YOUR TASK –
Keep the text of the data exactly as it is and omit each picture from the copy.

DATASET EXCERPTS –
--
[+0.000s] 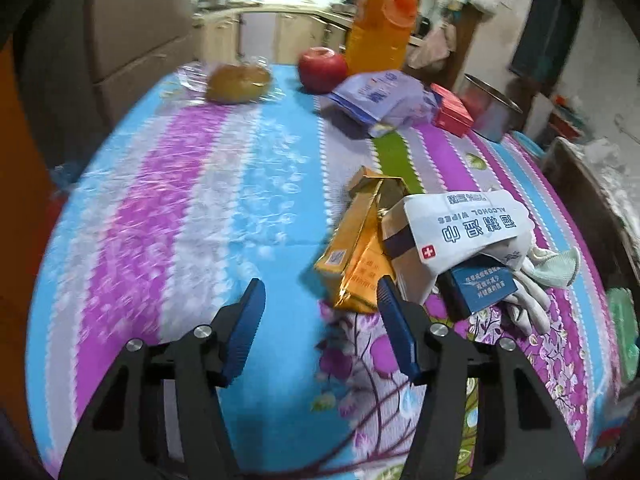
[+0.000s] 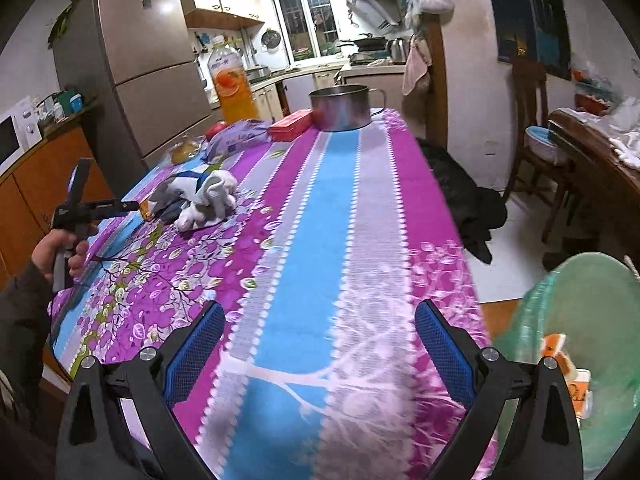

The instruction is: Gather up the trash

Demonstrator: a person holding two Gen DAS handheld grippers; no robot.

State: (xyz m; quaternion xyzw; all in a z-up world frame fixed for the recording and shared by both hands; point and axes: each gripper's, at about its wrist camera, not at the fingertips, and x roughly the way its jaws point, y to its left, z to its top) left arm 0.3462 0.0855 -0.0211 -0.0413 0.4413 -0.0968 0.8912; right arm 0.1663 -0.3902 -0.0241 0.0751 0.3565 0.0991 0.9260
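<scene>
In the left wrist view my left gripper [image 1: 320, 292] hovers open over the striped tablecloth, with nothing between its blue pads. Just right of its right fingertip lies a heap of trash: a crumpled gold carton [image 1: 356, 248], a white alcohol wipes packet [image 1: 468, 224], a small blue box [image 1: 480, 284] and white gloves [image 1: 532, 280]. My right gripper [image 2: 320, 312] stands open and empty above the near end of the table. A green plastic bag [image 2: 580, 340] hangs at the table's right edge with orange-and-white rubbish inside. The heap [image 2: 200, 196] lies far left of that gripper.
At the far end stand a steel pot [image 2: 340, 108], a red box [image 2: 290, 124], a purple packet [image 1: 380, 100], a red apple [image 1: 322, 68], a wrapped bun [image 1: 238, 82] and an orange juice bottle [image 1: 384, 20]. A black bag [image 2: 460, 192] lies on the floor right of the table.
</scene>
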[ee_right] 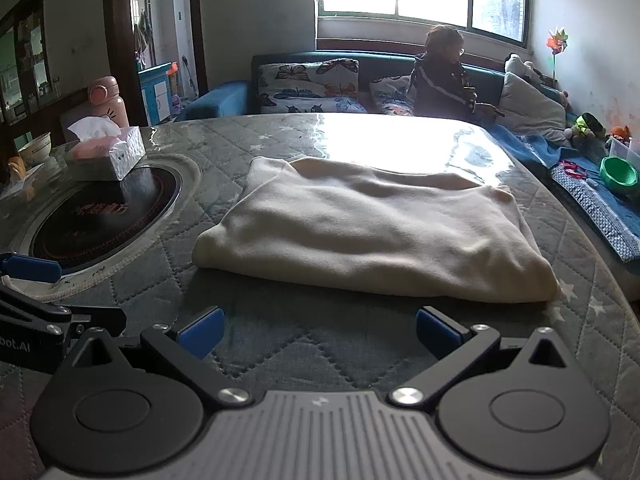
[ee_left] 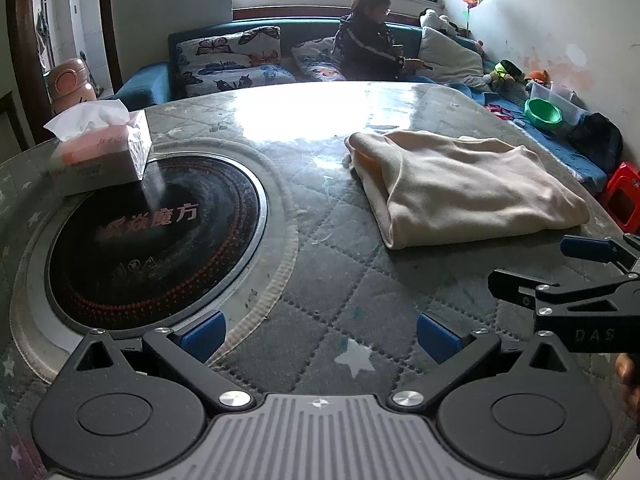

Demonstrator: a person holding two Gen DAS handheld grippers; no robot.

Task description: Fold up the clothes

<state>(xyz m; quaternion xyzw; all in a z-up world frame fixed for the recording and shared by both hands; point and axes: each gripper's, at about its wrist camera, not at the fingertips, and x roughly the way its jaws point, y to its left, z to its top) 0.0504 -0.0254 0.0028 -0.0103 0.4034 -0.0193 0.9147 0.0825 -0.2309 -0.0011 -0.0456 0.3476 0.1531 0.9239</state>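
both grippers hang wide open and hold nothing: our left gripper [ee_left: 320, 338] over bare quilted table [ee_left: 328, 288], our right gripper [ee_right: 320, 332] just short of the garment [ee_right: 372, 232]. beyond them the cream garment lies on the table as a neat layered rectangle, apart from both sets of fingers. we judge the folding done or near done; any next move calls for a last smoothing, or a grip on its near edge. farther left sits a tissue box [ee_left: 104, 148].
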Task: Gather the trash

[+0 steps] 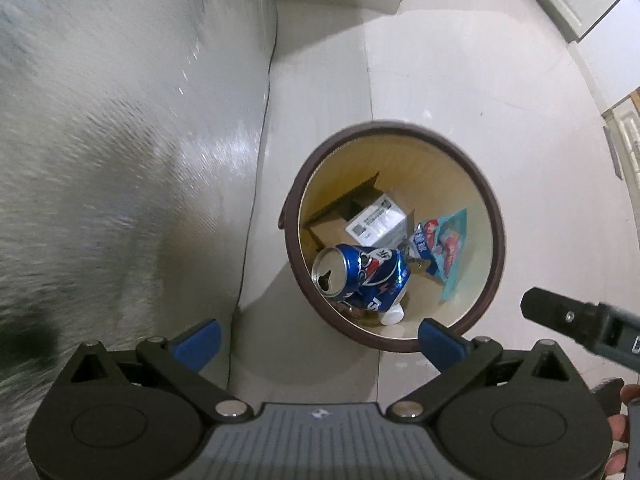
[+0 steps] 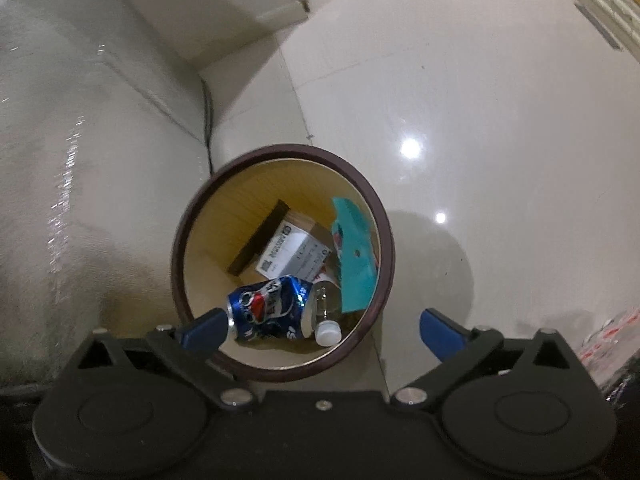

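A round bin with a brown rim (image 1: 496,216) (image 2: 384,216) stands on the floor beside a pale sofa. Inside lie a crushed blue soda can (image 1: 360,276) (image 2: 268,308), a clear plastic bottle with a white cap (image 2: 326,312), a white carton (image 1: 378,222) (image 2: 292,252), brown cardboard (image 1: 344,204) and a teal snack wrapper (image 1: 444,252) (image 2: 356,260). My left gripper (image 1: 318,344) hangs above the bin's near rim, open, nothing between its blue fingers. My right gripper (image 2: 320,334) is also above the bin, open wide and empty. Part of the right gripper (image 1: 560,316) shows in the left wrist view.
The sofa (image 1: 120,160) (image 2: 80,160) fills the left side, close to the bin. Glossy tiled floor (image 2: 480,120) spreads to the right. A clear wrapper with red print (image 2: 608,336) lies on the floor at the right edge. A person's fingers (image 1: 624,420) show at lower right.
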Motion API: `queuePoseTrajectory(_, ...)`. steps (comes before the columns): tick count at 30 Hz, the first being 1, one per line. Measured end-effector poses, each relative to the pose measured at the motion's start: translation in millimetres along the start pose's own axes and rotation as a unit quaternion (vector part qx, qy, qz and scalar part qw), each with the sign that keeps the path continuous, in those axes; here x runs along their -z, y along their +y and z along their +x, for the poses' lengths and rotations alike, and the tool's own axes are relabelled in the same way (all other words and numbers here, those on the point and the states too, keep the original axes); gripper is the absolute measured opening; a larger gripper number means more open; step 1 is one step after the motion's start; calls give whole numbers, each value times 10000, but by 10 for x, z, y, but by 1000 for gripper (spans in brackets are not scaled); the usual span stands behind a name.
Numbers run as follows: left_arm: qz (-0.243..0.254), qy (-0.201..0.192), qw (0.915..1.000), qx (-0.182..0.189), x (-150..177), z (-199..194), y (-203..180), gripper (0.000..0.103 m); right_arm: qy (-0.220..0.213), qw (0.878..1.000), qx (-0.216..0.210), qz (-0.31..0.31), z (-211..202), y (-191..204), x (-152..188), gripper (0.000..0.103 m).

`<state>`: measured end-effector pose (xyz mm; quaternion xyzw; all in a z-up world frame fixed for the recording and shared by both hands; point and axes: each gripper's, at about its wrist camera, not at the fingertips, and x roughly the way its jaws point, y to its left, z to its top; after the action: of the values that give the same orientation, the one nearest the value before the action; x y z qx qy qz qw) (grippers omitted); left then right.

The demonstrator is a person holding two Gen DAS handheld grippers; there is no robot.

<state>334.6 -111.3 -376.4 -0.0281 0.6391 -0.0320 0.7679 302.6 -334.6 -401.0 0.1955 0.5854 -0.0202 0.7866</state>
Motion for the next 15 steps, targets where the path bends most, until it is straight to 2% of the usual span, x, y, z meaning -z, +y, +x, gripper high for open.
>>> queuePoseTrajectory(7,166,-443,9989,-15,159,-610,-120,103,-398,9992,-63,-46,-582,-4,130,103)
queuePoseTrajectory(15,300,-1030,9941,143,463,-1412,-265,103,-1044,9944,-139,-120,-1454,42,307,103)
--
RESPONSE TO THIS EXERCISE –
[+0.000s] 
[+0.000s] 

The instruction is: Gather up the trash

Demonstrator: a person holding two Gen DAS handheld grippers; no robot.

State: (xyz m; quaternion xyzw; all in a z-up world frame fixed for the recording and shared by both hands; point and axes: each gripper's, at about its wrist camera, not at the fingertips, and x roughly the way its jaws point, y to its left, z to its top) left arm 0.3462 0.0855 -0.0211 -0.0413 0.4413 -0.0968 0.8912; right arm 0.1663 -0.3902 -0.0241 0.0751 0.3565 0.0991 0.9260
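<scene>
In the left wrist view my left gripper [image 1: 320, 292] hovers open over the striped tablecloth, with nothing between its blue pads. Just right of its right fingertip lies a heap of trash: a crumpled gold carton [image 1: 356, 248], a white alcohol wipes packet [image 1: 468, 224], a small blue box [image 1: 480, 284] and white gloves [image 1: 532, 280]. My right gripper [image 2: 320, 312] stands open and empty above the near end of the table. A green plastic bag [image 2: 580, 340] hangs at the table's right edge with orange-and-white rubbish inside. The heap [image 2: 200, 196] lies far left of that gripper.
At the far end stand a steel pot [image 2: 340, 108], a red box [image 2: 290, 124], a purple packet [image 1: 380, 100], a red apple [image 1: 322, 68], a wrapped bun [image 1: 238, 82] and an orange juice bottle [image 1: 384, 20]. A black bag [image 2: 460, 192] lies on the floor right of the table.
</scene>
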[ee_right] 
[ee_left] 

Demonstrator: a person holding two Gen DAS handheld grippers; no robot.

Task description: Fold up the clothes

<state>(xyz m; quaternion xyzw; all in a z-up world frame fixed for the recording and shared by both hands; point and axes: each gripper's, at about its wrist camera, not at the fingertips, and x roughly the way its jaws point, y to its left, z to its top) 0.0504 -0.0254 0.0028 -0.0103 0.4034 -0.0193 0.9147 0.0825 -0.2309 -0.0011 -0.0456 0.3476 0.1531 0.9239</state>
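both grippers hang wide open and hold nothing: our left gripper [ee_left: 320, 338] over bare quilted table [ee_left: 328, 288], our right gripper [ee_right: 320, 332] just short of the garment [ee_right: 372, 232]. beyond them the cream garment lies on the table as a neat layered rectangle, apart from both sets of fingers. we judge the folding done or near done; any next move calls for a last smoothing, or a grip on its near edge. farther left sits a tissue box [ee_left: 104, 148].
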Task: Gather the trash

[+0 steps] 
[+0 steps] 

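A round bin with a brown rim (image 1: 496,216) (image 2: 384,216) stands on the floor beside a pale sofa. Inside lie a crushed blue soda can (image 1: 360,276) (image 2: 268,308), a clear plastic bottle with a white cap (image 2: 326,312), a white carton (image 1: 378,222) (image 2: 292,252), brown cardboard (image 1: 344,204) and a teal snack wrapper (image 1: 444,252) (image 2: 356,260). My left gripper (image 1: 318,344) hangs above the bin's near rim, open, nothing between its blue fingers. My right gripper (image 2: 320,334) is also above the bin, open wide and empty. Part of the right gripper (image 1: 560,316) shows in the left wrist view.
The sofa (image 1: 120,160) (image 2: 80,160) fills the left side, close to the bin. Glossy tiled floor (image 2: 480,120) spreads to the right. A clear wrapper with red print (image 2: 608,336) lies on the floor at the right edge. A person's fingers (image 1: 624,420) show at lower right.
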Motion API: `queuePoseTrajectory(_, ...)`. steps (comes before the columns): tick count at 30 Hz, the first being 1, one per line. Measured end-effector poses, each relative to the pose measured at the motion's start: translation in millimetres along the start pose's own axes and rotation as a unit quaternion (vector part qx, qy, qz and scalar part qw), each with the sign that keeps the path continuous, in those axes; here x runs along their -z, y along their +y and z along their +x, for the poses' lengths and rotations alike, and the tool's own axes are relabelled in the same way (all other words and numbers here, those on the point and the states too, keep the original axes); gripper is the absolute measured opening; a larger gripper number means more open; step 1 is one step after the motion's start; calls give whole numbers, each value times 10000, but by 10 for x, z, y, but by 1000 for gripper (spans in brackets are not scaled); the usual span stands behind a name.
Numbers run as follows: left_arm: qz (-0.243..0.254), qy (-0.201..0.192), qw (0.915..1.000), qx (-0.182..0.189), x (-150..177), z (-199..194), y (-203..180), gripper (0.000..0.103 m); right_arm: qy (-0.220..0.213), qw (0.878..1.000), qx (-0.216..0.210), qz (-0.31..0.31), z (-211..202), y (-191..204), x (-152..188), gripper (0.000..0.103 m).

`<state>`: measured end-effector pose (xyz mm; quaternion xyzw; all in a z-up world frame fixed for the recording and shared by both hands; point and axes: each gripper's, at about its wrist camera, not at the fingertips, and x roughly the way its jaws point, y to its left, z to its top; after the action: of the values that give the same orientation, the one nearest the value before the action; x y z qx qy qz qw) (grippers omitted); left then right.

The demonstrator is a person holding two Gen DAS handheld grippers; there is no robot.

<state>334.6 -111.3 -376.4 -0.0281 0.6391 -0.0320 0.7679 302.6 -334.6 -401.0 0.1955 0.5854 -0.0202 0.7866</state>
Motion for the next 15 steps, targets where the path bends most, until it is straight to 2% of the usual span, x, y, z meaning -z, +y, +x, gripper high for open.
>>> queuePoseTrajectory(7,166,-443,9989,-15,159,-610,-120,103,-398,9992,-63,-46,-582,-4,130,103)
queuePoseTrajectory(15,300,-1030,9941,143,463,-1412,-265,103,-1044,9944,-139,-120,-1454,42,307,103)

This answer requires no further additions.